"Cancel Culture" is a Useless Catchphrase & Removing Confederate Monuments is Good Public Policy
The city of Charlottesville, Va., recently removed statues of Confederate Generals Robert E. Lee and Stonewall Jackson, monuments that were at the center of the deadly Unite the Right rally in 2017. Former President Donald Trump and his supporters have labeled such actions as examples of "cancel culture," which has become a rallying cry of the right over the last few years. They would cite the Trump Twitter ban, Rep. Marjorie Taylor Greene's removal from her committee assignments, and Senator Josh Hawley's cancelled book deal as other examples.
On several occasions last semester I had the opportunity to discuss with students the issue of what has become known as "cancel culture," the public reaction toward disfavored ideas, people, or objects. It's become a wonderfully amorphous term that has been thrown around so often, in so many different situations, that it's lost all meaning. And that's a good thing because it was largely meaningless from the start, just another political catchphrase, bereft of substance.
Take, for example, the Confederate monuments issue. They were erected across the South after the Civil War and throughout the Jim Crow era. Many activists find them offensive, an unwelcome and unpleasant reminder of an era in which slavery flourished as part of the region's plantation culture.

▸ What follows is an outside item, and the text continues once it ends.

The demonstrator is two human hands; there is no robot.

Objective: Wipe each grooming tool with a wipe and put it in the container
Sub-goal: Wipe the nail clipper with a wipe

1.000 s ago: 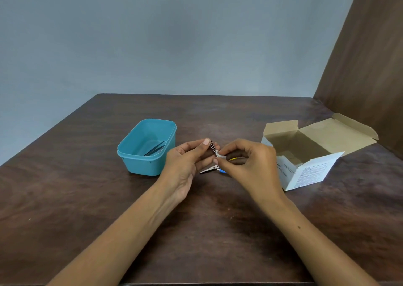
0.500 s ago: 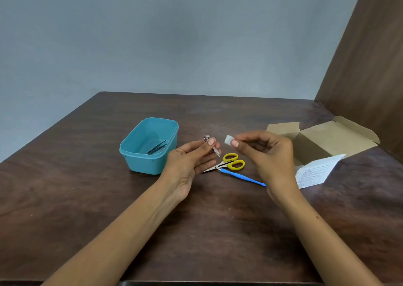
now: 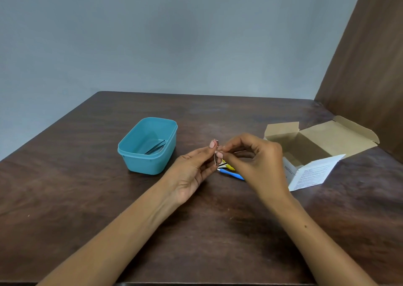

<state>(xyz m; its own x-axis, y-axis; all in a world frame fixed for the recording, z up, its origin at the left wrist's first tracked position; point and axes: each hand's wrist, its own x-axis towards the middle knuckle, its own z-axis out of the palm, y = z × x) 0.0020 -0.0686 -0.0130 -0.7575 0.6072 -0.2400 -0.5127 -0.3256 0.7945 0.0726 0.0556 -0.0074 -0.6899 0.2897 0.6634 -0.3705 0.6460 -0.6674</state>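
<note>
At table centre, we hold the small metal tool (image 3: 216,154) upright in the left hand (image 3: 192,174), pinched at thumb and fingertips. The right hand (image 3: 255,161), apart half a second ago with the wipe showing, is back against the tool, fingers pinched; wipe now hidden. We judge wiping resumes. Container (image 3: 148,146) already holds a dark tool. Scissors (image 3: 227,165) and blue tool (image 3: 233,174) wait. Box (image 3: 316,146) flap print unreadable.
</note>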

Conservatives are quick to argue that removing these monuments is an example of "canceling" Southern culture and history. That, however, has absolutely nothing to do with the actual public policy question which is whether taxpayer dollars should be used to erect and maintain statues on public property created to glorify those that rebelled against the United States in order to protect the institution of slavery. That isn't canceling history, and those that support tearing them down or moving them to museums would be the first to argue that the causes, details and aftermath of the Civil War should be discussed at length in classrooms across America. No one wants to "cancel" Stonewall Jackson; they simply would prefer that we don't immortalize him in bronze or marble as some kind of American hero. And, I would hope that we would all agree that no African American should have to face down Jefferson Davis or Gen. Nathan Bedford Forrest [the first Grand Wizard of the KKK] as they enter their local courthouse.
Conservatives that throw around the term "cancel culture" don't want to have the underlying public policy discussion and that's the point of coming up with such catchphrases. It's an attempt to score political points or elicit sympathy without having to defend the underlying issue. It obscures the real point, and the same is true regarding politicians like Donald Trump, Marjorie Taylor Greene, and Josh Hawley that claim that they have been "canceled" because of their actions and statements. Blaming cancel culture for the negative consequences you face resulting from your actions is childish. If you made a mistake, accept responsibility and make amends. If you believe the backlash is unfair, explain why and hold your ground. Having to take personal responsibility for your actions hasn't changed even if social media has sped up and amplified the process a bit.